As Monday evening approached, the sequestered jury was on edge: they missed their families and simple pleasures like watching television, which Parker had forbidden. Brown's last ally, Copelin, began to waver. As she explained later: "I was tired. Nobody seemed to think there was any other way. We felt locked in by the law." After she switched to not guilty, Brown held out for another ten minutes. Finally, she threw up her arms. "To hell with it," she shouted. "If you all can't see what's happening here, I can't help you."
The jury broke for dinner before the tally was fully recorded on the long yellow forms. Coffey dug heartily into the barbecued ribs. Nathalia Brown could not eat, she was so upset. Evelyn Washington refused dinner and went off to a corner to read her Bible. When they reconvened, she stood up to ask, "Is everybody sure they want to vote this way?" Each, in turn, answered, "I'm sure."

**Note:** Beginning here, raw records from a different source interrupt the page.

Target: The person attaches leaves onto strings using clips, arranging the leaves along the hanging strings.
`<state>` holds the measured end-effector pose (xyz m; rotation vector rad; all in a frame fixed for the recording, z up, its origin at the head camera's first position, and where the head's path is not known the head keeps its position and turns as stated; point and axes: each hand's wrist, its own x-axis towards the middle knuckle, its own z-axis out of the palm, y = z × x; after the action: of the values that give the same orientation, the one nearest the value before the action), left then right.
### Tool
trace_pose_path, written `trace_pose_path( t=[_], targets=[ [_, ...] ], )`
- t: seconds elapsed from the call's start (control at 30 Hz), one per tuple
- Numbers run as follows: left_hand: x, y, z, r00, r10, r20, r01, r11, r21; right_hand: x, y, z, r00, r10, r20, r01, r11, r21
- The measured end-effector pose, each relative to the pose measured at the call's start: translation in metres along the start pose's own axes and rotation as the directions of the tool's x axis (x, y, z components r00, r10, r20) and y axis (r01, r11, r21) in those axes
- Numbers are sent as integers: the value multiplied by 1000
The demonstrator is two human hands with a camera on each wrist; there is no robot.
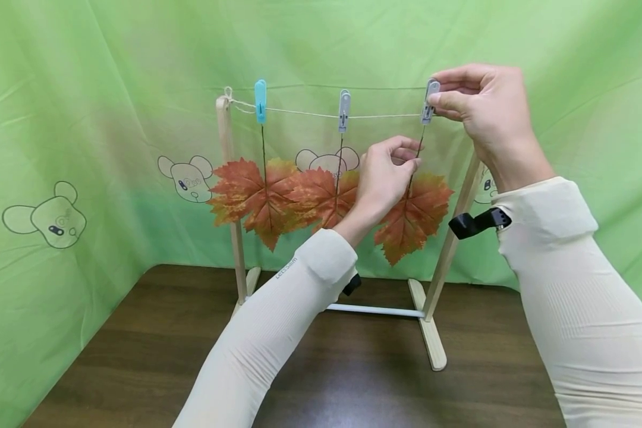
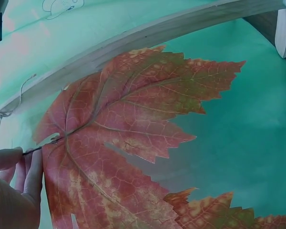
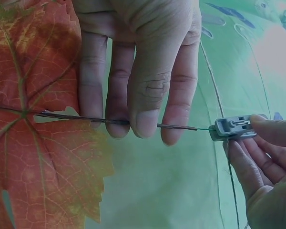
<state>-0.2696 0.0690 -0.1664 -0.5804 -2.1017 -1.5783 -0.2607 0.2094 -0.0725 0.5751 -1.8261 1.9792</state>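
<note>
At the right end of the string (image 1: 385, 116), my right hand (image 1: 494, 110) pinches a grey clothespin (image 1: 428, 107) between thumb and fingers. The clothespin sits on the string, and the top of a thin dark stem (image 3: 181, 127) meets its lower end. Lower down, my left hand (image 1: 387, 172) pinches that stem between thumb and fingers. From the stem hangs an orange-red artificial maple leaf (image 1: 409, 220), spread wide in the left wrist view. To the left, a second grey clothespin (image 1: 344, 110) and a blue clothespin (image 1: 260, 101) each hold another maple leaf (image 1: 262, 202) by its stem.
A wooden post (image 1: 229, 148) stands at the left, with the string tied to its top. Another post (image 1: 452, 255) rises on the right from a wooden foot (image 1: 430, 339). A white bar (image 1: 377, 310) runs low between them above the brown table (image 1: 139, 356). Green cloth hangs behind.
</note>
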Motion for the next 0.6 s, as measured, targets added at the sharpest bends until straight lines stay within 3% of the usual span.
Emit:
trace_pose_path(
  t=[0.6],
  targets=[
    [0, 1, -1, 1000, -10, -12, 10, 1000, 2, 4, -3, 0, 996, 66, 55, -63, 997, -55]
  ],
)
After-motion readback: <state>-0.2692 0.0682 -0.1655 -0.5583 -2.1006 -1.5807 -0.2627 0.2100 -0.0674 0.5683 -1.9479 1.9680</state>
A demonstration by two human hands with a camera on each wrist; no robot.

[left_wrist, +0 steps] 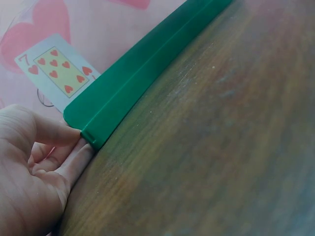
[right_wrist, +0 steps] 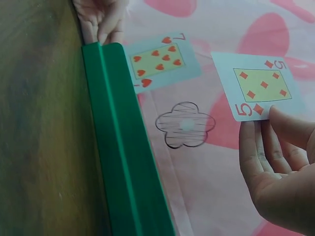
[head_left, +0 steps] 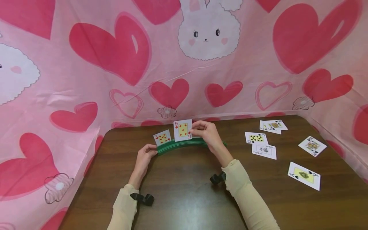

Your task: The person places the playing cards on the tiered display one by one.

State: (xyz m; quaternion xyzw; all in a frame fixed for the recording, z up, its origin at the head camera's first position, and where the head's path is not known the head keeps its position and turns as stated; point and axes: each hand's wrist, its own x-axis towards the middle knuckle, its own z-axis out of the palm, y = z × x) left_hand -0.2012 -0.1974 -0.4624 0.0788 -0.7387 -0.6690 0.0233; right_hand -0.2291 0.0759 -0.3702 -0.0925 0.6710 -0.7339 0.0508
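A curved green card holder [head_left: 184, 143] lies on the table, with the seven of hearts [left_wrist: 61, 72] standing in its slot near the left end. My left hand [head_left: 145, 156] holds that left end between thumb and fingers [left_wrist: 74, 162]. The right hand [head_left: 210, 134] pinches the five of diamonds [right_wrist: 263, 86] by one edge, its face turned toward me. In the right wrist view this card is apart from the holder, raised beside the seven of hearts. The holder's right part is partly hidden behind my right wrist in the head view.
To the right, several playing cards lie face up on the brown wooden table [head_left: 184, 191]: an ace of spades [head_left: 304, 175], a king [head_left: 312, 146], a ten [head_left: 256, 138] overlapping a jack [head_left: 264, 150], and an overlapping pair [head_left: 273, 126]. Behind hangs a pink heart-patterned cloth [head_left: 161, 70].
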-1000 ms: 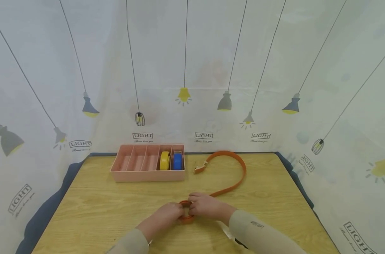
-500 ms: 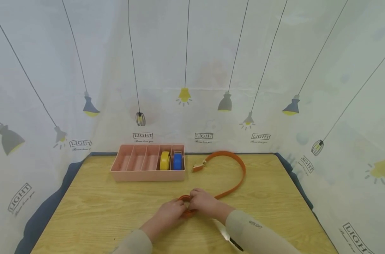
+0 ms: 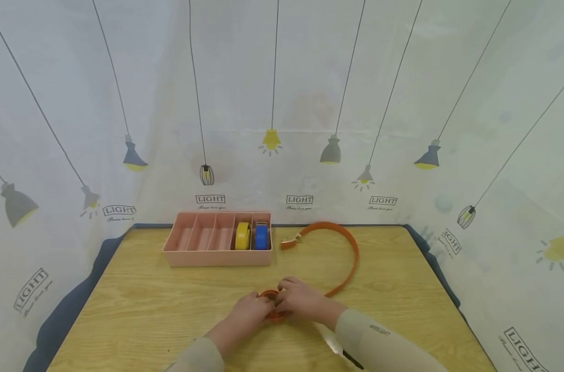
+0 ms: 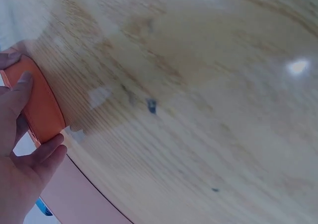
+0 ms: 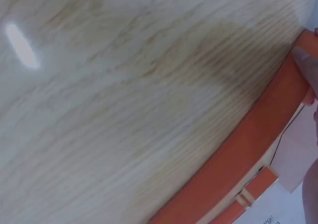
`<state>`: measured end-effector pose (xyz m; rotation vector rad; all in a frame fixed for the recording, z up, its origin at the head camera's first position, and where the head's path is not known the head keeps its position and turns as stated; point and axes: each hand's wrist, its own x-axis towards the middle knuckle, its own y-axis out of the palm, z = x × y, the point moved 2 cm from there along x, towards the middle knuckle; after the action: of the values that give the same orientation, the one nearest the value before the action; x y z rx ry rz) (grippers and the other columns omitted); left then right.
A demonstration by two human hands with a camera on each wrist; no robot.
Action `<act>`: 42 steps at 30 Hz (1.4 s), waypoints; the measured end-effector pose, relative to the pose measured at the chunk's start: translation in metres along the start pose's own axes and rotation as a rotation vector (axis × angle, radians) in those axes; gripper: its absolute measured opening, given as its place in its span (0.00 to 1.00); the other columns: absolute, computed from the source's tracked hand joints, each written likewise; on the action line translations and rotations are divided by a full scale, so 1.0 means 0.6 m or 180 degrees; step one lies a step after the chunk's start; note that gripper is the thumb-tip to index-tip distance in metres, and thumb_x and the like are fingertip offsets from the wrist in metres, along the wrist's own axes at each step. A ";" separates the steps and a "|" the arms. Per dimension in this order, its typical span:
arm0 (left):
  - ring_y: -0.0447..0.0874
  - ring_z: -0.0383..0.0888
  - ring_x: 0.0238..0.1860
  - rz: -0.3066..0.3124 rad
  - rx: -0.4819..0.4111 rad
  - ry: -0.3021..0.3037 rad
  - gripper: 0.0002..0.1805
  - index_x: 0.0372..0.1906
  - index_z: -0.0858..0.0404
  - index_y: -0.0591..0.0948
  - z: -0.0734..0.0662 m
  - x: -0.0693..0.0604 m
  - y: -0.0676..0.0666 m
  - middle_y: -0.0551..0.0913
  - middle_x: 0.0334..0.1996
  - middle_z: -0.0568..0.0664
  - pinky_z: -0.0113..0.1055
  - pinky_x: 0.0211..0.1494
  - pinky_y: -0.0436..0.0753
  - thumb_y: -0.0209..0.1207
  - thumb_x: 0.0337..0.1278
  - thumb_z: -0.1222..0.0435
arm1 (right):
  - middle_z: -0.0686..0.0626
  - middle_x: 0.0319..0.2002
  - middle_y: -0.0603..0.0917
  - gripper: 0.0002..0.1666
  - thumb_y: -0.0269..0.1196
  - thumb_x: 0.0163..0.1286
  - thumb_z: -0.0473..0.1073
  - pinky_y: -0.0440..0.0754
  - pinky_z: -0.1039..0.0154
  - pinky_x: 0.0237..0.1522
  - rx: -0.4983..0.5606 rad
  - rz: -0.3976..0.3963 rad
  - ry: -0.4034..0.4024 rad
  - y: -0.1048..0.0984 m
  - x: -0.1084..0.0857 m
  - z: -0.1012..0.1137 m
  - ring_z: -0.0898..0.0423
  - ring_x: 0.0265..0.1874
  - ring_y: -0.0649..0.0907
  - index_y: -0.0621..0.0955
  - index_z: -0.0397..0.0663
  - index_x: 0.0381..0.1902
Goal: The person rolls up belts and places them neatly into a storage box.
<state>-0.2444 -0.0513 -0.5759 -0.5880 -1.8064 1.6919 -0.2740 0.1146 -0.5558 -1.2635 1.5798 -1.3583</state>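
Observation:
An orange belt [image 3: 354,253] lies on the wooden table, standing on its edge. Its near end is wound into a small coil [image 3: 274,319] between the two hands, and the rest curves right and back to a gold-coloured buckle [image 3: 291,241]. My left hand [image 3: 249,312] grips the coil's left side; in the left wrist view the thumb presses the orange strap [image 4: 45,107] with fingers around it. On the coil's right side, my right hand [image 3: 305,300] pinches the belt, its thumb [image 5: 308,67] on the strap. The fingers partly hide the coil's inside.
Behind the hands stands a pink divided box [image 3: 218,258]. A rolled yellow belt [image 3: 242,236] and a rolled blue belt [image 3: 261,236] sit in its two right compartments. A patterned curtain [image 3: 309,170] closes off the table's back and sides.
The coil looks more tightly wound, its opening smaller. My right hand has shifted slightly up and right along the belt. The buckle end has slid a little left and back.

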 end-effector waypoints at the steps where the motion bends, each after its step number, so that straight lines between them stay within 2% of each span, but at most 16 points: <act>1: 0.74 0.41 0.27 0.0030 -0.0002 0.0009 0.12 0.31 0.51 0.84 0.001 -0.001 0.000 0.79 0.26 0.40 0.38 0.36 0.79 0.63 0.57 0.48 | 0.66 0.43 0.84 0.15 0.72 0.57 0.54 0.67 0.57 0.62 0.0029 0.0031 -0.0040 0.001 -0.002 -0.002 0.57 0.50 0.75 0.88 0.67 0.44; 4: 0.74 0.41 0.29 0.0139 -0.0053 0.0035 0.09 0.32 0.50 0.84 0.002 -0.005 0.000 0.79 0.29 0.39 0.36 0.35 0.77 0.65 0.56 0.50 | 0.66 0.51 0.82 0.17 0.68 0.63 0.55 0.64 0.54 0.66 0.0082 0.0198 -0.0129 0.006 -0.009 -0.008 0.54 0.57 0.74 0.85 0.67 0.51; 9: 0.78 0.38 0.35 0.0208 -0.0160 0.0164 0.08 0.37 0.49 0.86 0.004 -0.010 -0.001 0.82 0.33 0.38 0.42 0.48 0.78 0.66 0.55 0.52 | 0.64 0.61 0.75 0.20 0.62 0.69 0.54 0.58 0.51 0.69 0.0080 0.0474 -0.0243 0.010 -0.018 -0.014 0.51 0.66 0.68 0.80 0.66 0.59; 11: 0.76 0.36 0.34 0.0233 -0.0266 0.0200 0.08 0.38 0.48 0.86 0.005 -0.010 0.000 0.82 0.33 0.36 0.39 0.47 0.77 0.67 0.54 0.53 | 0.64 0.63 0.75 0.20 0.62 0.69 0.54 0.58 0.50 0.70 0.0068 0.0474 -0.0298 0.007 -0.020 -0.014 0.51 0.66 0.68 0.80 0.66 0.59; 14: 0.71 0.34 0.30 0.0272 -0.0473 0.0269 0.05 0.35 0.47 0.85 0.007 -0.010 0.002 0.81 0.32 0.30 0.33 0.40 0.72 0.68 0.53 0.54 | 0.64 0.62 0.75 0.19 0.62 0.69 0.52 0.59 0.50 0.69 -0.0042 0.0409 -0.0407 0.002 -0.019 -0.014 0.51 0.66 0.69 0.81 0.67 0.58; 17: 0.68 0.33 0.29 0.0301 -0.0662 0.0354 0.03 0.33 0.46 0.84 0.008 -0.010 0.002 0.80 0.32 0.27 0.30 0.39 0.68 0.68 0.54 0.56 | 0.65 0.60 0.77 0.17 0.62 0.69 0.49 0.61 0.51 0.68 -0.0266 0.0316 -0.0523 0.003 -0.017 -0.013 0.52 0.64 0.71 0.82 0.69 0.55; 22: 0.67 0.34 0.28 0.0299 -0.0687 0.0510 0.04 0.32 0.47 0.82 0.010 -0.016 -0.003 0.78 0.29 0.27 0.30 0.38 0.68 0.67 0.55 0.55 | 0.68 0.51 0.80 0.14 0.61 0.68 0.45 0.64 0.56 0.67 -0.0783 0.0171 -0.0678 0.013 -0.009 -0.005 0.60 0.59 0.73 0.84 0.70 0.49; 25: 0.71 0.35 0.32 0.0346 -0.0665 0.0480 0.05 0.35 0.47 0.82 0.012 -0.022 -0.005 0.79 0.31 0.29 0.32 0.42 0.73 0.65 0.56 0.54 | 0.69 0.47 0.81 0.14 0.63 0.67 0.45 0.65 0.57 0.66 -0.0920 0.0181 -0.0666 0.012 -0.004 0.002 0.63 0.56 0.74 0.85 0.71 0.46; 28: 0.77 0.38 0.39 0.0370 -0.0585 0.0408 0.06 0.36 0.49 0.83 0.013 -0.028 -0.007 0.80 0.33 0.34 0.38 0.53 0.77 0.64 0.57 0.53 | 0.70 0.46 0.82 0.15 0.64 0.65 0.43 0.65 0.57 0.67 -0.0820 0.0266 -0.0577 0.005 0.000 0.007 0.64 0.56 0.74 0.86 0.71 0.45; 31: 0.81 0.45 0.50 0.0309 -0.0446 0.0359 0.05 0.33 0.51 0.83 0.013 -0.032 -0.008 0.80 0.32 0.39 0.41 0.59 0.76 0.64 0.59 0.56 | 0.70 0.45 0.83 0.15 0.64 0.64 0.42 0.65 0.58 0.66 -0.0637 0.0309 -0.0466 -0.001 0.004 0.009 0.64 0.55 0.75 0.86 0.71 0.44; 35: 0.74 0.50 0.62 0.0135 -0.0274 0.0385 0.05 0.34 0.54 0.85 0.012 -0.035 -0.006 0.85 0.39 0.43 0.40 0.59 0.76 0.64 0.61 0.58 | 0.70 0.43 0.84 0.15 0.65 0.62 0.43 0.65 0.59 0.66 -0.0469 0.0254 -0.0304 -0.003 0.007 0.011 0.63 0.54 0.76 0.87 0.71 0.44; 39: 0.70 0.49 0.65 -0.0101 -0.0222 0.0492 0.08 0.41 0.58 0.86 0.011 -0.037 -0.003 0.84 0.51 0.49 0.39 0.60 0.75 0.62 0.62 0.59 | 0.70 0.40 0.84 0.15 0.66 0.61 0.44 0.66 0.60 0.65 -0.0450 0.0144 -0.0154 0.000 0.009 0.013 0.63 0.50 0.76 0.87 0.71 0.43; 42: 0.72 0.49 0.64 -0.0243 -0.0304 0.0483 0.11 0.44 0.59 0.86 0.009 -0.033 -0.001 0.82 0.54 0.52 0.41 0.60 0.75 0.61 0.64 0.58 | 0.70 0.38 0.84 0.15 0.66 0.60 0.45 0.66 0.61 0.64 -0.0444 0.0129 -0.0067 0.000 0.014 0.015 0.63 0.48 0.76 0.87 0.73 0.42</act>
<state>-0.2336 -0.0690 -0.5776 -0.6611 -1.7851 1.4764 -0.2682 0.1041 -0.5570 -1.3162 1.7010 -1.2239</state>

After the verdict was read to the court, the dozen deliberators returned to the jury room for the last time. Many of the women started sobbing. "My conscience had me voting one way, but the law would not allow me to vote that way," claimed Copelin afterward. Said Drake: "If the people who are being critical were in the jury room with us, they'd come to the same decision." Coffey agrees. "We did the best job with what we had to work with," he said. "Hinckley is messed up. All we can do now is hope he gets the right help."
Hinckley will be held as a patient at St. Elizabeths Hospital in Washington, in a 225-patient pavilion reserved for the criminally insane, until the court decides that he is no longer a danger to society or himself. In a reversal of roles, Hinckley's attorneys could find themselves arguing that their client is sane to get him released. But his lawyers and parents say they do not plan to make such an argument yet, at least not at the hearing scheduled by Parker on Aug. 7. For the time being, and perhaps for years to come, Hinckley will fulfill the tormented vision of one of his haunting poems:
The martyr in me played games And I was the young alienated loner . . . I have become what I wanted To be all along, a psychopathic poet.
--By Walter Isaacson. Reported by David S. Jackson and Gary Lee/Washington
* Including more than $900,000 for U.S. marshals, at least $400,000 for defense and prosecution psychiatrists and $40,000 for jurors' costs.